关键设计:视觉-轨迹映射的具体实现方式(例如,使用何种编码器将动作转换为视觉轨迹),风险判别器的具体网络结构和训练方式(例如,使用何种损失函数和数据集),以及双路径验证策略中单图像视频生成模块和闭环物理仿真的具体实现细节(例如,使用何种仿真引擎和控制算法)是关键设计。论文中可能还涉及一些超参数的设置,例如风险判别器的阈值,以及仿真环境的参数设置。
🖼️ 关键图片
📊 实验亮点
实验结果表明,JailWAM框架能够有效地暴露WAM的物理漏洞,在最先进的LingBot-VA模型上实现了84.2%的攻击成功率。这表明JailWAM具有很强的攻击能力,能够发现现有WAM模型中存在的安全隐患。同时,该研究也为构建更强大的防御机制提供了基础。
🎯 应用场景
该研究成果可应用于各种需要安全可靠机器人控制的领域,例如工业自动化、医疗机器人、家庭服务机器人等。通过JailWAM框架,可以有效评估和防御WAM的越狱攻击,保障机器人在复杂环境中的安全运行,降低潜在的安全风险,提升用户信任度。
📄 摘要(原文)
The World Action Model (WAM) can jointly predict future world states and actions, exhibiting stronger physical manipulation capabilities compared with traditional models. Such powerful physical interaction ability is a double-edged sword: if safety is ignored, it will directly threaten personal safety, property security and environmental safety. However, existing research pays extremely limited attention to the critical security gap: the vulnerability of WAM to jailbreak attacks. To fill this gap, we define the Three-Level Safety Classification Framework to systematically quantify the safety of robotic arm motions.
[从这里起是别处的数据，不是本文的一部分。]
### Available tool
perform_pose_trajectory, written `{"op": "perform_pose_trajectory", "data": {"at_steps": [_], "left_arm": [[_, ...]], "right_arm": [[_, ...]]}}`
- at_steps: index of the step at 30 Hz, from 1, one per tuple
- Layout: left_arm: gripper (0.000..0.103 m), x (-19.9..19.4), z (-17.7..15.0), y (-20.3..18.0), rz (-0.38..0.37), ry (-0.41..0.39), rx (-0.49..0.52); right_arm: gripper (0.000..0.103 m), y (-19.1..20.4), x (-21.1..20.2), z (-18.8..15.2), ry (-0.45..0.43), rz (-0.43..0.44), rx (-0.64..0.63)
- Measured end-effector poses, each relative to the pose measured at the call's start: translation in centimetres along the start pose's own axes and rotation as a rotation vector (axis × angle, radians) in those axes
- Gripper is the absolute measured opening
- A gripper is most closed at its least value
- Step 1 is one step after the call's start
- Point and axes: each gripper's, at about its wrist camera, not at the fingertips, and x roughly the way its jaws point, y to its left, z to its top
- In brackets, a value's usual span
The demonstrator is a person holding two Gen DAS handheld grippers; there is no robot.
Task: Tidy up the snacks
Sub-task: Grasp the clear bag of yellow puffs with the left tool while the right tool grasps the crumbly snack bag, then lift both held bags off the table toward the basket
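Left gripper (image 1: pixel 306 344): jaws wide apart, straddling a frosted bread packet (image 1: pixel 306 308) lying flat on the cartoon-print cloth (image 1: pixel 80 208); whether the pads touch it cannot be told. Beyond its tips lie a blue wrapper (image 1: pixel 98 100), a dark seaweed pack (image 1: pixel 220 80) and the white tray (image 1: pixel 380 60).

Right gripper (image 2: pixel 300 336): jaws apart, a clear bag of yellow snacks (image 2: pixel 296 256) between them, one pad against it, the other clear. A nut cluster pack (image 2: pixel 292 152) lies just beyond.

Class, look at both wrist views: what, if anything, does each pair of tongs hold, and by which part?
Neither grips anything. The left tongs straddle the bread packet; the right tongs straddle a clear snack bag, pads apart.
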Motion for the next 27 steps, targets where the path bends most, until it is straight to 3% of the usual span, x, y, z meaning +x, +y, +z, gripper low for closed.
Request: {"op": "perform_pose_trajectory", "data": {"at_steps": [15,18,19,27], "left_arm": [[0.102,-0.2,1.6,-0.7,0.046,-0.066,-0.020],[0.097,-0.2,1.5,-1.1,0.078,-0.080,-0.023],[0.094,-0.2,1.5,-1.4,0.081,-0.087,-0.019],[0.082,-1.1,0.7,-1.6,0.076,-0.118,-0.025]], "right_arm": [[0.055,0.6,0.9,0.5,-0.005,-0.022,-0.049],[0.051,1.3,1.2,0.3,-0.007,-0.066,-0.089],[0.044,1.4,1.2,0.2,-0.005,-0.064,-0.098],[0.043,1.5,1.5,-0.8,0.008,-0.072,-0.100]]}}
Furthermore, we propose JailWAM, the first dedicated jailbreak attack and evaluation framework for WAM, which consists of three core components: (1) Visual-Trajectory Mapping, which unifies heterogeneous action spaces into visual trajectory representations and enables cross-architectural unified evaluation; (2) Risk Discriminator, which serves as a high-recall screening tool that optimizes the efficiency-accuracy trade-off when identifying destructive behaviors in visual trajectories; (3) Dual-Path Verification Strategy, which first conducts rapid coarse screening via a single-image-based video-action generation module, and then performs efficient and comprehensive verification through full closed-loop physical simulation. In addition, we construct JailWAM-Bench, a benchmark for comprehensively evaluating the safety alignment performance of WAM under jailbreak attacks. Experiments in RoboTwin simulation environment demonstrate that the proposed framework efficiently exposes physical vulnerabilities, achieving an 84.2% attack success rate on the state-of-the-art LingBot-VA. Meanwhile, robust defense mechanisms can be constructed based on JailWAM, providing an effective technical solution for designing safe and reliable robot control systems.